§ **Exercise directions**
The output is the lines below from the one with "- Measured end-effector" through the one with "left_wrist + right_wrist", both included, printed exactly and with no other line.

[Data extract Boundary: Start]

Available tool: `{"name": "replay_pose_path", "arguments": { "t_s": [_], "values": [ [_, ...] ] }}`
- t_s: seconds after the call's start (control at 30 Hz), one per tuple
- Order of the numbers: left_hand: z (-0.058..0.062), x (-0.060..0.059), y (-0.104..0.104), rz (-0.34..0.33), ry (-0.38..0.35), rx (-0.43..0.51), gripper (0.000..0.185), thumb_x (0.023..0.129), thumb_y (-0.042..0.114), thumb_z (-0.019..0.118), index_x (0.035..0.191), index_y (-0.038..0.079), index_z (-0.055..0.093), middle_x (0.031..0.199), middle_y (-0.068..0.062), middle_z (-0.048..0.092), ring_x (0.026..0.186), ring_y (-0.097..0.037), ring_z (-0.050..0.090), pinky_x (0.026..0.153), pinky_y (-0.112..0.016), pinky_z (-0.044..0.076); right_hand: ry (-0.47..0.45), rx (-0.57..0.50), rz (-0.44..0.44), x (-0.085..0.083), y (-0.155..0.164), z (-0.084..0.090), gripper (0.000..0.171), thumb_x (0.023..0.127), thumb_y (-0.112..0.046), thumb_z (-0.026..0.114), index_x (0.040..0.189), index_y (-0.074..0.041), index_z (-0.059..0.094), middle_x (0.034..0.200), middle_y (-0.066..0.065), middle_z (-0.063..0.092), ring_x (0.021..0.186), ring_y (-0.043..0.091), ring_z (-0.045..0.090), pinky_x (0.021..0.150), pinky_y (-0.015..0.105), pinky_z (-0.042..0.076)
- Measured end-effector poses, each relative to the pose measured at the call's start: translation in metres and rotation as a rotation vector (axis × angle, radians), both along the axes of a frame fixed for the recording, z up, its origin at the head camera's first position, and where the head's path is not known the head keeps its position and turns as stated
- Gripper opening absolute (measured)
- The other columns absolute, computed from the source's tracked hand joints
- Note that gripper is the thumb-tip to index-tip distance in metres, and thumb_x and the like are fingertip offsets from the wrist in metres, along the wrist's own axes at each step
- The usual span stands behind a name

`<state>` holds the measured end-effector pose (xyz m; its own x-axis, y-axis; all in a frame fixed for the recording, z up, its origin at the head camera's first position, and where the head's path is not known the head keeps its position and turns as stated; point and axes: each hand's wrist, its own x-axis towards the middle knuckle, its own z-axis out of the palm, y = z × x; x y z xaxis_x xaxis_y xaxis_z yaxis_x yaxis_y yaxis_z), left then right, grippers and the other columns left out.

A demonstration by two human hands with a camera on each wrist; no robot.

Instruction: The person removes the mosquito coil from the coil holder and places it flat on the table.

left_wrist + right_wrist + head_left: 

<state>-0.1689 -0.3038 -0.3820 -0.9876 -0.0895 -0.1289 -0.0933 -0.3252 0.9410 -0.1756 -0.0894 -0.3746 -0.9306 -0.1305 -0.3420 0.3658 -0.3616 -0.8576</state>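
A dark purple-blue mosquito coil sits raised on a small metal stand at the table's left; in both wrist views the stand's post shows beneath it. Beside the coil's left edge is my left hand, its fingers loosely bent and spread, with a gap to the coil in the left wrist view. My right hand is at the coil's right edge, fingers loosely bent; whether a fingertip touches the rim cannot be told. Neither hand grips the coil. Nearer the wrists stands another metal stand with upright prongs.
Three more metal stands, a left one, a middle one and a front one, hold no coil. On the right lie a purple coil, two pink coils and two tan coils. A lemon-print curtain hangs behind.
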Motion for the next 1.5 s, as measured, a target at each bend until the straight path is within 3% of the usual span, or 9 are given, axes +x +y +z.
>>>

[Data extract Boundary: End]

§ **Response box**
- Measured end-effector poses, each relative to the pose measured at the call's start: translation in metres and rotation as a rotation vector (axis × angle, radians), both along the axes of a frame fixed for the recording, z up, its origin at the head camera's first position, and where the head's path is not known the head keeps its position and turns as stated
- Gripper opening absolute (measured)
- The other columns absolute, computed from the source's tracked hand joints
- Note that gripper is the thumb-tip to index-tip distance in metres, and thumb_x and the like are fingertip offsets from the wrist in metres, along the wrist's own axes at each step
- The usual span stands behind a name

`<state>` holds the measured end-effector pose (xyz m; its own x-axis, y-axis; all in a frame fixed for the recording, z up, its origin at the head camera's first position, and where the head's path is not known the head keeps its position and turns as stated; point and axes: each hand's wrist, its own x-axis towards the middle knuckle, its own z-axis out of the palm, y = z × x; x y z xaxis_x xaxis_y xaxis_z yaxis_x yaxis_y yaxis_z), left then right, grippers and the other columns left out.

A demonstration by two human hands with a camera on each wrist; no robot.

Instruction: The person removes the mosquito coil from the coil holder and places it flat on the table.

left_wrist + right_wrist + head_left: 

What the answer needed to say has been said.